- **EXERCISE**
An exact copy of all the data is required, with pictures left out.

- **INFORMATION SHOWN**

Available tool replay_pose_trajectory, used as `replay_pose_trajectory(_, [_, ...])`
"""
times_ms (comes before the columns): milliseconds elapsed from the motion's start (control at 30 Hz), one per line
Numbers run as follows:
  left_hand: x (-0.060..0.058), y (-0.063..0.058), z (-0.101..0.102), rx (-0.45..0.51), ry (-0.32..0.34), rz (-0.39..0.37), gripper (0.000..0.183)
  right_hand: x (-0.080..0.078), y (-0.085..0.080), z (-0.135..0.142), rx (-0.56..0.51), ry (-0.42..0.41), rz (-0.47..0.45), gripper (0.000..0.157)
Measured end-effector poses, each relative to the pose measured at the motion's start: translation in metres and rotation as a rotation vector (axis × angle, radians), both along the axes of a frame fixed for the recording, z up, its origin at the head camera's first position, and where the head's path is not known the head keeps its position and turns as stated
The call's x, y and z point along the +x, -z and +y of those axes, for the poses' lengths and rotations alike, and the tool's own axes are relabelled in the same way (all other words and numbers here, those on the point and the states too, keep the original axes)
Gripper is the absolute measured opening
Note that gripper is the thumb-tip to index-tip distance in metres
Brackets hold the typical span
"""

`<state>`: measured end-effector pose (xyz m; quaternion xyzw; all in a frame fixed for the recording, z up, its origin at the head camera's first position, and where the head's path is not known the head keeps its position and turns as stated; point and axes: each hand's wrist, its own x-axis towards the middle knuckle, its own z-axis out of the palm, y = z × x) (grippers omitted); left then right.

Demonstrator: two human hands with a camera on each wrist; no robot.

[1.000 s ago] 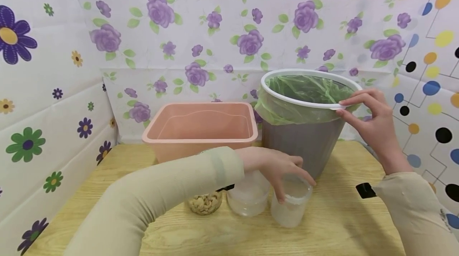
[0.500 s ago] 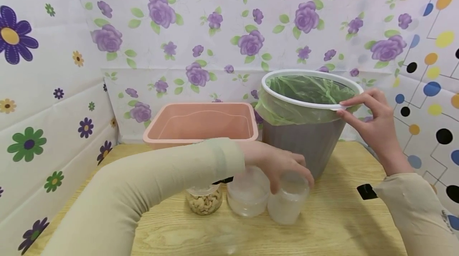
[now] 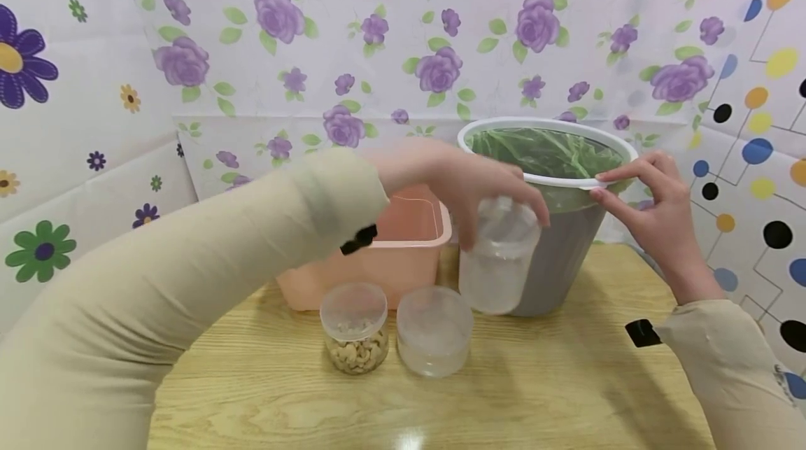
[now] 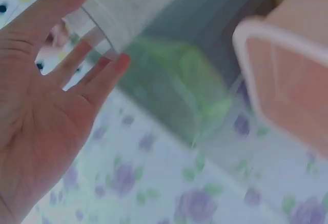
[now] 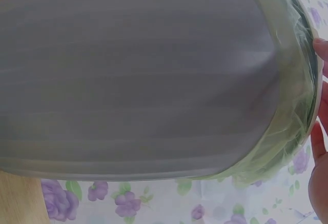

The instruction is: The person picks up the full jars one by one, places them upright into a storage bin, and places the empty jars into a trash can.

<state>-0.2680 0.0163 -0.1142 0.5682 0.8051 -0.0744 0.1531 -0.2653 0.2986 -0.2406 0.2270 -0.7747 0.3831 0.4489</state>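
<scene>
My left hand (image 3: 472,184) grips a clear, frosted-looking plastic jar (image 3: 497,275) near its top. The jar hangs above the table in front of a grey trash can (image 3: 563,261), slightly tilted. In the left wrist view, thumb and fingers curve round the rim of the jar (image 4: 136,8). My right hand (image 3: 658,205) pinches the white rim ring (image 3: 554,181) of the trash can at its right side. A green bag (image 3: 535,149) lines the can and folds over its edge. The right wrist view shows the can's ribbed side (image 5: 138,80) and fingertips at the rim.
A jar of cashews (image 3: 356,348) with a clear lid and a low round clear container (image 3: 434,338) stand on the wooden table (image 3: 315,408). Behind them is a pink plastic basin (image 3: 378,271). Floral sheets (image 3: 378,72) hang at the back and sides.
My left hand has lifted the clear jar off the table, upward and slightly left towards the trash can. The right hand stays at the rim.
</scene>
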Motion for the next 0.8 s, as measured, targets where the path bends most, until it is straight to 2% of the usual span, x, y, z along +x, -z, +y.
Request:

- **EXERCISE ANSWER**
Available tool replay_pose_trajectory, used as `replay_pose_trajectory(_, [_, ...])`
"""
times_ms (comes before the columns): milliseconds elapsed from the motion's start (control at 30 Hz), one per line
Numbers run as follows:
  left_hand: x (-0.060..0.058), y (-0.063..0.058), z (-0.101..0.102), rx (-0.45..0.51), ry (-0.32..0.34), rz (-0.39..0.37), gripper (0.000..0.183)
  right_hand: x (-0.080..0.078), y (-0.085..0.080), z (-0.135..0.142), rx (-0.56..0.51), ry (-0.42..0.41), rz (-0.47..0.45), gripper (0.000..0.157)
Measured end-effector poses, each relative to the pose measured at the motion's start: translation in metres and rotation as a rotation vector (axis × angle, radians), both along the axes of a frame fixed for the recording, z up, its origin at the head camera's first position, and where the head's path is not known the head keeps its position and turns as stated
The call's x, y and z point along the +x, -z and +y of those axes, for the poses' lengths and rotations alike, and the tool's own axes are relabelled in the same way (all other words and numbers here, those on the point and the states too, keep the original axes)
Gripper is the absolute measured opening
Note that gripper is the thumb-tip to index-tip distance in metres
Brackets hold the typical span
"""

`<state>`: measured end-effector pose (xyz m; quaternion xyzw; all in a frame fixed for the recording, z up, its origin at the head camera's first position, and where the head's path is not known the head keeps its position and turns as stated; point and axes: each hand's wrist, its own x-axis towards the middle knuckle, its own z-axis out of the palm, y = z × x) (grippers omitted); left then right.

Demonstrator: two human hands with a camera on each wrist; no robot.

[1.000 s ago] 
[0.500 s ago] 
[now] 
[now] 
[now] 

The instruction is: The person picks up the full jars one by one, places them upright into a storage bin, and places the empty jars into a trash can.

<state>-0.2680 0.0163 -0.1142 0.5682 0.8051 -0.0744 0.1531 -0.2653 0.2986 -0.2406 0.2270 -0.7747 0.3831 0.4489</state>
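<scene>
My left hand (image 3: 472,184) grips a clear, frosted-looking plastic jar (image 3: 497,275) near its top. The jar hangs above the table in front of a grey trash can (image 3: 563,261), slightly tilted. In the left wrist view, thumb and fingers curve round the rim of the jar (image 4: 136,8). My right hand (image 3: 658,205) pinches the white rim ring (image 3: 554,181) of the trash can at its right side. A green bag (image 3: 535,149) lines the can and folds over its edge. The right wrist view shows the can's ribbed side (image 5: 138,80) and fingertips at the rim.
A jar of cashews (image 3: 356,348) with a clear lid and a low round clear container (image 3: 434,338) stand on the wooden table (image 3: 315,408). Behind them is a pink plastic basin (image 3: 378,271). Floral sheets (image 3: 378,72) hang at the back and sides.
My left hand has lifted the clear jar off the table, upward and slightly left towards the trash can. The right hand stays at the rim.
</scene>
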Motion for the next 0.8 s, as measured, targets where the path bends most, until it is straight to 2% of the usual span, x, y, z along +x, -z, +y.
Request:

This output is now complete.